La funzione “Panoramiche AI”, lanciata da Google alla fine di maggio, ha suscitato preoccupazione tra gli editori di stampa. Questo nuovo strumento, integrato nel motore di ricerca, consente agli utenti di ricevere un breve riassunto in linguaggio naturale in risposta a una domanda, che appare prima dell’elenco dei risultati sotto forma di link.
Pochi giorni dopo l’attivazione di questa funzione, alcuni editori hanno notato una diminuzione del traffico verso i loro siti. Ciò si spiega in parte con il fatto che molti utenti, soddisfatti della risposta generata dall’intelligenza artificiale, non cercano ulteriori informazioni cliccando sui link.
Un bot di indicizzazione al cuore del problema
Gli editori sarebbero, in linea di principio, liberi di rifiutare di consentire l’utilizzo dei loro contenuti da parte dei bot di Google per generare contenuti AI. Tuttavia, se gli editori non autorizzano il colosso del web a estrarre il contenuto degli articoli, potrebbero perdere tutta la visibilità in Google Discover e non vedere più i loro contenuti presenti negli snippet.
Questa esclusione è dovuta al modo in cui Google utilizza i suoi bot di indicizzazione. Googlebot, che esamina i contenuti web per fornire risposte basate sull’intelligenza artificiale, è lo stesso che segue le pagine web per visualizzare i risultati di ricerca classici. Tieni presente che Google utilizza un bot diverso per il suo chatbot Gemini.
Gli editori di giornali sono quindi costretti a consentire a Google di estrarre contenuti se vogliono sopravvivere, poiché il motore di ricerca di Google rappresenta il 90% della quota di mercato.
Google accusato per le sue pratiche monopolistiche
La scorsa settimana abbiamo riferito che alcuni funzionari del Dipartimento di Giustizia degli Stati Uniti avevano chiesto a un giudice federale di adottare diverse misure per porre fine al monopolio. Tra le opzioni suggerite c’è la separazione di alcune parti dell’azienda, come la scissione del browser Chrome e del sistema operativo Android.
Suggeriscono anche di costringere Google a rendere disponibili i suoi dati ai concorrenti, o addirittura di abbandonare gli accordi presi con vari produttori di smartphone, tra cui Apple, per impostare il suo motore di ricerca come opzione predefinita sui loro dispositivi.
Questi accordi stipulati con diversi produttori hanno in parte motivato il sistema giudiziario americano a dichiarare Google colpevole di pratiche monopolistiche nella ricerca e nella pubblicità su Internet all’inizio di questo mese.
Implicazioni per le aziende di e-commerce
Sebbene questo cambiamento guidato dall’intelligenza artificiale riguardi principalmente gli editori di notizie, anche le aziende di e-commerce dovrebbero prenderne atto.

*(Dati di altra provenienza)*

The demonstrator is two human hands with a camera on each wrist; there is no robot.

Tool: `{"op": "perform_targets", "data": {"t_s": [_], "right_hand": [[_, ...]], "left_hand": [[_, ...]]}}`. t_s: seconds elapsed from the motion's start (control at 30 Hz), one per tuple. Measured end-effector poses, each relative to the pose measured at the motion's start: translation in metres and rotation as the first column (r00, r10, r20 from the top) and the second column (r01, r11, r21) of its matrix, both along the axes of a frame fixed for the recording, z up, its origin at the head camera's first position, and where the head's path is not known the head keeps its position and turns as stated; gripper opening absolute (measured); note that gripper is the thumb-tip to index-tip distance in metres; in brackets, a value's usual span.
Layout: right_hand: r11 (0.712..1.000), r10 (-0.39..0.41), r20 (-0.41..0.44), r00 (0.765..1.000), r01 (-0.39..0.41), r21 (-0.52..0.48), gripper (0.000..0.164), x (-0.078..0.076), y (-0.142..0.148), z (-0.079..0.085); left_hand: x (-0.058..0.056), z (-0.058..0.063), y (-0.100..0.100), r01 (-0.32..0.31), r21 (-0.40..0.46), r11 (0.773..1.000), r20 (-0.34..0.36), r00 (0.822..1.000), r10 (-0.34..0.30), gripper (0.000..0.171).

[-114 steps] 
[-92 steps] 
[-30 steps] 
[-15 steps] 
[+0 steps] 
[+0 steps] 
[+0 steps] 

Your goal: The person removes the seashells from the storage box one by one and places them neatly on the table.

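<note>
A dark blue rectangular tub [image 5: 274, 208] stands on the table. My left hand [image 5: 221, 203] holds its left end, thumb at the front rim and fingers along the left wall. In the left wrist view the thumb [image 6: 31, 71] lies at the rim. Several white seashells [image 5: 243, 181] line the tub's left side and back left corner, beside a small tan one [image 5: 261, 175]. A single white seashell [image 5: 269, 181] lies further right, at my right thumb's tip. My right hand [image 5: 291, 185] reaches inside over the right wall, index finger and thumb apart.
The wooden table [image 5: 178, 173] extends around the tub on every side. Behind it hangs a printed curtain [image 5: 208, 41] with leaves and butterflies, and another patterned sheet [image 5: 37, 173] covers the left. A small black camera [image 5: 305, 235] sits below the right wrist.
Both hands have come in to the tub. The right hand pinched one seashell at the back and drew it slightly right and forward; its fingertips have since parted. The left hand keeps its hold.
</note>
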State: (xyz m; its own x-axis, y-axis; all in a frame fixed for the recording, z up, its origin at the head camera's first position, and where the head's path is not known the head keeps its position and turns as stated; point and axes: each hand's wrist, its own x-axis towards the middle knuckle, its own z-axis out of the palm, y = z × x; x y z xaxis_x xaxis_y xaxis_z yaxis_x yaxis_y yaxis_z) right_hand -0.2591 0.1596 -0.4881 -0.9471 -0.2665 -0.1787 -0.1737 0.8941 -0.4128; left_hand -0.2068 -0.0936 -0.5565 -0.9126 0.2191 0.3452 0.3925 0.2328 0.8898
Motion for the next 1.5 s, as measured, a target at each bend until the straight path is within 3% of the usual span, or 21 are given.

Le panoramiche sull’intelligenza artificiale di Google potrebbero potenzialmente influire sul modo in cui le informazioni sui prodotti vengono visualizzate nei risultati di ricerca, possibilmente riassumendo funzionalità, prezzi e recensioni direttamente nell’interfaccia di ricerca.
Tuttavia, potrebbe anche presentare opportunità per le aziende con dati ben strutturati e una forte presenza online. I siti di e-commerce potrebbero dover ottimizzare le descrizioni e i metadati dei prodotti per essere più compatibili con l’intelligenza artificiale, garantendo che le informazioni chiave siano facilmente estraibili.
Inoltre, poiché i contenuti generati dall’intelligenza artificiale diventano più diffusi nei risultati di ricerca, le aziende di e-commerce potrebbero dover concentrarsi su proposte di valore uniche, esperienze cliente eccezionali e fidelizzazione al marchio per distinguersi.